Lemon Bars Redux
This was meant to be a picture of a beautiful pan of lemon bars. As you can see, it didn’t work out quite the way I’d planned.
But it’s not the end of the world, because they are so good that this is what my lemon bars really look like. Gone.
It will doubtless surprise you to learn that I’m very picky about my lemon bars. I like a very flaky, crumbly, not-too-sweet shortbread on the bottom, a gooey, but not runny, layer of very tart and lemon-y sauce, a paper-thin layer of crispy topping, and a drift of powdered sugar. The perfect lemon bar is hard to cut, and looks a little raggedy on the plate:
Lemon is one of my very favorite flavors in the world: gingerbread with lemon sauce, lemon meringue pie, lemon drops (for several weeks when I was pregnant with Tuxedo Boy I lived on Lemonheads and chili-tamarind candy from Mexico–thanks, Rigo!). So this is really and truly the best lemon bar recipe ever. I’ve done the work: you reap the benefits.
Imperial Lemon Bars
Preheat oven to 350 F. Lightly grease a 13″ x 9″ baking pan, preferably Pyrex.

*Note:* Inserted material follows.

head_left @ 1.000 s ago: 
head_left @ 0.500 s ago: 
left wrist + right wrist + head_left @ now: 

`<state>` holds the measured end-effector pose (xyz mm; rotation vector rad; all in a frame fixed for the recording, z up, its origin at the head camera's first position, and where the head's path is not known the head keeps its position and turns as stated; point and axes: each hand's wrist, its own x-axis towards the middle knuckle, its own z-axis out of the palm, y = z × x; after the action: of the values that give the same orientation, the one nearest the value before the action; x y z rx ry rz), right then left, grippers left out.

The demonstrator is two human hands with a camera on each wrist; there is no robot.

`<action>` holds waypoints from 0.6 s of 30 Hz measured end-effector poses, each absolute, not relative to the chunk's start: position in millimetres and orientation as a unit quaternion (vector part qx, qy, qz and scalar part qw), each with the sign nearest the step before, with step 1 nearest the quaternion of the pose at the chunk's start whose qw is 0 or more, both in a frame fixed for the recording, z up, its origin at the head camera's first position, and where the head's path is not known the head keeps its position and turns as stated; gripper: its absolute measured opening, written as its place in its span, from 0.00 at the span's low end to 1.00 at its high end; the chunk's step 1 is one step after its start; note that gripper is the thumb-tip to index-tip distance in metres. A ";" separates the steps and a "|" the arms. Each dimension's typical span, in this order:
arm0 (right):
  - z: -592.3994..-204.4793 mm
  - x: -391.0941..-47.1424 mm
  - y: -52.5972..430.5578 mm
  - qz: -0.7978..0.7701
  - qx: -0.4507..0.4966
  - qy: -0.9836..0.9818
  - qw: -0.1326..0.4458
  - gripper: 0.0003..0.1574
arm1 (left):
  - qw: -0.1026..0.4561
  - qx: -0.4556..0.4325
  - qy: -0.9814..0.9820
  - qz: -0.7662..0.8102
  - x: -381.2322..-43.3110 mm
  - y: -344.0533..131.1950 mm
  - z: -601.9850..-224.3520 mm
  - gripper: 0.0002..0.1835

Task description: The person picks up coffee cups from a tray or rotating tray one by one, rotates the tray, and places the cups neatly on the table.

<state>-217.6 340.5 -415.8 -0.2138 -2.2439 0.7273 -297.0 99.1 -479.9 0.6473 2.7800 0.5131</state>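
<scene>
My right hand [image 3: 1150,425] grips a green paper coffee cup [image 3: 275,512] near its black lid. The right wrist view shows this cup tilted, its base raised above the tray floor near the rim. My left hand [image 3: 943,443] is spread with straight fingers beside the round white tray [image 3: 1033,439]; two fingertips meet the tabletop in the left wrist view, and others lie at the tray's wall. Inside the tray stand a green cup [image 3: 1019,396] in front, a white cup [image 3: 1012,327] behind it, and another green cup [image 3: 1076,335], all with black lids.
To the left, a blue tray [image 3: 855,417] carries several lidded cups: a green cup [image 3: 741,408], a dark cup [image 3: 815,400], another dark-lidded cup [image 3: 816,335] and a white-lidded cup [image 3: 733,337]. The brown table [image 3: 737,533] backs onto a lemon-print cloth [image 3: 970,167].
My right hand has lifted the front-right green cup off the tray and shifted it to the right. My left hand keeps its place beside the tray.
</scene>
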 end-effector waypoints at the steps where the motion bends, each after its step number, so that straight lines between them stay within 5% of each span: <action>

2 sticks softened butter (do I have to say it?)
2 cups unbleached flour
1/2 cup powdered sugar
Mix these ingredients in your Kitchen-Aid till well-combined. Press evenly into the bottom of your prepared pan, and bake for 20 minutes. Remove from the oven and let cool while you mix up the lemon part. Don’t bother to wash out the bowl–it doesn’t matter.
1/2 t freshly grated lemon rind
2 cups granulated sugar
1/3 cup freshly squeezed lemon juice
1/2 t baking powder
1/4 cup unbleached flour
Beat eggs, sugar, lemon rind, and lemon juice till thick and lovely. Add flour and baking powder and continue to beat until mixture is well-combined. Pour over the shortbread and put it back in the oven for 20-25 minutes, or until lightly browned around the edges and well-set in the center. Cool in pan for 30 minutes. Sprinkle with powdered sugar and cut into bars.
Theoretically, this makes something like 24 dainty little Lemon Bars. In practice, people hack out great chunks and eat them over the pan, so I hesitate to give you a serving number. You’ll get a sense of what the market will bear the second or third time you make them.